Doctor of Philosophy (PhD)

Department

English

First Advisor

April Ginther

Committee Chair

April Ginther

Committee Member 1

Margie Berns

Committee Member 2

Tony Silva

Committee Member 3

Dwight Atkinson

Abstract

This study is an empirical attempt to examine how removal of all possible disfluency markers can help disentangle proficiency components assessed by the Oral English Proficiency Test (OEPT) in order to help build empirical foundations for establishing OEPT profiles. Silent and filled pauses, false starts and repetitions were removed from 50 test recordings in WAVEPAD SOUND EDITOR. Five trained OEPT raters rated the original and edited speeches.
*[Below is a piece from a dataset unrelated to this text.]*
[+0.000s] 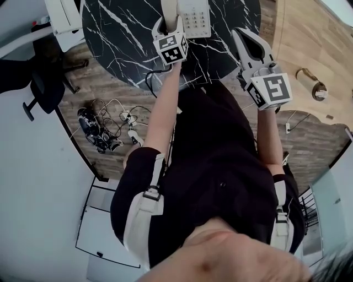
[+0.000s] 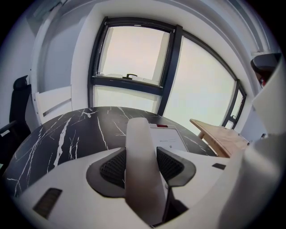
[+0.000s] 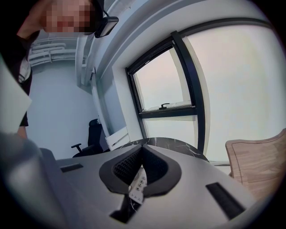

Statistical analyses addressed three research questions: 1) do fluency, comprehensibility and coherence ratings significantly change after the disfluency manipulation; 2) do correlations between fluency, comprehensibility, coherence and coherence subcomponents change after the disfluency editing; and 3) how do rater agreement and reliability change after such manipulation. ^ The results suggest that disfluency may be a valid halo instead of a distractor: removing disfluency markers does not always lead to gain in fluency, comprehensibility or coherence scores; component correlations among fluency, coherence and comprehensibility are generally substantial while correlations among Coherence and its subcomponents are mostly very strong; in general raters' reliability was not affected by the manipulation; possible item order effects and halo effect were detected. The dissertation concludes with discussion of the results, implications for future research and limitations.